## Task statement
Copy each line of the entries that contains the word "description".

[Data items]

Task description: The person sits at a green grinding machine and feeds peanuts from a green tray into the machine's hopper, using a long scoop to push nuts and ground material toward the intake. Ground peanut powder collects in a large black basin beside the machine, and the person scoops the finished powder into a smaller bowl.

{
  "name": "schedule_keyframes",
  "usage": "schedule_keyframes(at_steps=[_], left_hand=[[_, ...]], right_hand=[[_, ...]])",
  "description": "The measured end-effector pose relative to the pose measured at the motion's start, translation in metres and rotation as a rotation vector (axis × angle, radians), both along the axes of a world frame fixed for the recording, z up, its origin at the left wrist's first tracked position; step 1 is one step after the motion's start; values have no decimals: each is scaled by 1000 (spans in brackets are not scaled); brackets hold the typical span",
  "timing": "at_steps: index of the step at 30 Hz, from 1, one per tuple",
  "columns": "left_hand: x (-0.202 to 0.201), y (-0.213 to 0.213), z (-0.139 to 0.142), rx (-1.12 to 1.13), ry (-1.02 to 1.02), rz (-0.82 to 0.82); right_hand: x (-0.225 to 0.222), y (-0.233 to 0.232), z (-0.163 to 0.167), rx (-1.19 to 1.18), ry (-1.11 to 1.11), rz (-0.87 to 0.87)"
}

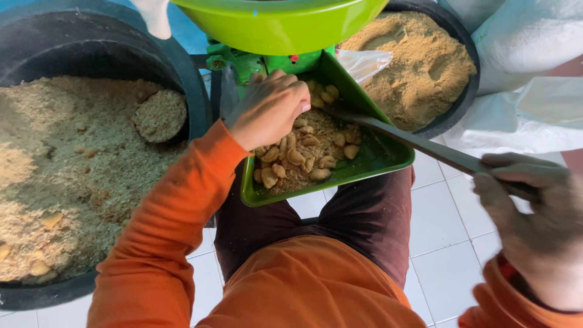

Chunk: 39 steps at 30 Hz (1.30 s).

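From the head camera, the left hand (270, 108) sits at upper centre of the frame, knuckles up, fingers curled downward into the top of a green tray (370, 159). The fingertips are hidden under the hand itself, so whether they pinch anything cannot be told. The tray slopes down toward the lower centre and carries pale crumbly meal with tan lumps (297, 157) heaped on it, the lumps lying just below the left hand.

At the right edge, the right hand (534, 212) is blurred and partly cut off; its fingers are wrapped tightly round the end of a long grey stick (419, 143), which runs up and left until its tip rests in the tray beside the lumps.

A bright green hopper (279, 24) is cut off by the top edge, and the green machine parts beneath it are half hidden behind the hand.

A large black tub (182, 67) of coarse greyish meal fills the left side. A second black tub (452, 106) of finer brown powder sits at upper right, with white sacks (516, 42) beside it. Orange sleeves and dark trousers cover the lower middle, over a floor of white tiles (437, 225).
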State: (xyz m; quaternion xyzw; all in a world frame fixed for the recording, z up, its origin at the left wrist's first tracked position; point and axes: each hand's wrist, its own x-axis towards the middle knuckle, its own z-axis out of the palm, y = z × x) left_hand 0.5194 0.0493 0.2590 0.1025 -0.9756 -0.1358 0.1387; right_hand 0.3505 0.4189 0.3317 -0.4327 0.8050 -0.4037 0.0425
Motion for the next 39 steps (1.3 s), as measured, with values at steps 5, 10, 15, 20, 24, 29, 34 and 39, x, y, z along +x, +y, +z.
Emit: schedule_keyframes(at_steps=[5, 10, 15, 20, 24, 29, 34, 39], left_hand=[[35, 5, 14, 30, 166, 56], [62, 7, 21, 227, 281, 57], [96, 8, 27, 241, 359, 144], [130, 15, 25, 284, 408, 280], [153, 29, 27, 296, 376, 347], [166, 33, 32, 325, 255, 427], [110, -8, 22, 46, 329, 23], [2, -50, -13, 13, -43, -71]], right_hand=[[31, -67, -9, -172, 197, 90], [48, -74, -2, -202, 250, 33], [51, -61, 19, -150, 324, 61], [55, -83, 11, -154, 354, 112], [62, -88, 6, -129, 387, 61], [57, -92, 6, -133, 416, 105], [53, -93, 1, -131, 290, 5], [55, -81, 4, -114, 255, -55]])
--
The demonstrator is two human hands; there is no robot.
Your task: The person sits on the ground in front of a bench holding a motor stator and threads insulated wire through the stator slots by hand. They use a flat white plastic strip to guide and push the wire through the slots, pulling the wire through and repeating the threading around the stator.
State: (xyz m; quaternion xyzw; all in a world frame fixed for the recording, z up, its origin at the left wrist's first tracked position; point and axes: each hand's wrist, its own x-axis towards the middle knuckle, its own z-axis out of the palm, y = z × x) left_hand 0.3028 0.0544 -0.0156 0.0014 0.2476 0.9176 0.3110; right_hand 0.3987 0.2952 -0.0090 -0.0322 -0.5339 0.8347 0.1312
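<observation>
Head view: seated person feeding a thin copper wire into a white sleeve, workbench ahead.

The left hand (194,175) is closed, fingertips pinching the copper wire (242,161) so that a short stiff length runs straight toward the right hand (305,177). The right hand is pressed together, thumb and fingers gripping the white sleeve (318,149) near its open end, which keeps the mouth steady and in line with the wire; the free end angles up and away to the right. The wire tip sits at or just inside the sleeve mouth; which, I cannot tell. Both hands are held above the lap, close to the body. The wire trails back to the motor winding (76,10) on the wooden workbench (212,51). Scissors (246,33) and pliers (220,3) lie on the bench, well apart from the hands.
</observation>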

## Solution for this problem
Task description: The person sits at a green grinding machine and feeds peanuts from a green tray into the machine's hopper, using a long scoop to push nuts and ground material toward the intake. Ground peanut powder collects in a large black basin beside the machine, and the person scoops the finished powder into a smaller bowl.
  "description": "The measured end-effector pose relative to the pose measured at the motion's start, translation in metres and rotation as a rotation vector (axis × angle, radians), both along the axes of a world frame fixed for the recording, z up, its origin at the left wrist's first tracked position; step 1 is one step after the motion's start; values have no decimals: each is scaled by 1000 (spans in brackets are not scaled); brackets hold the typical span",

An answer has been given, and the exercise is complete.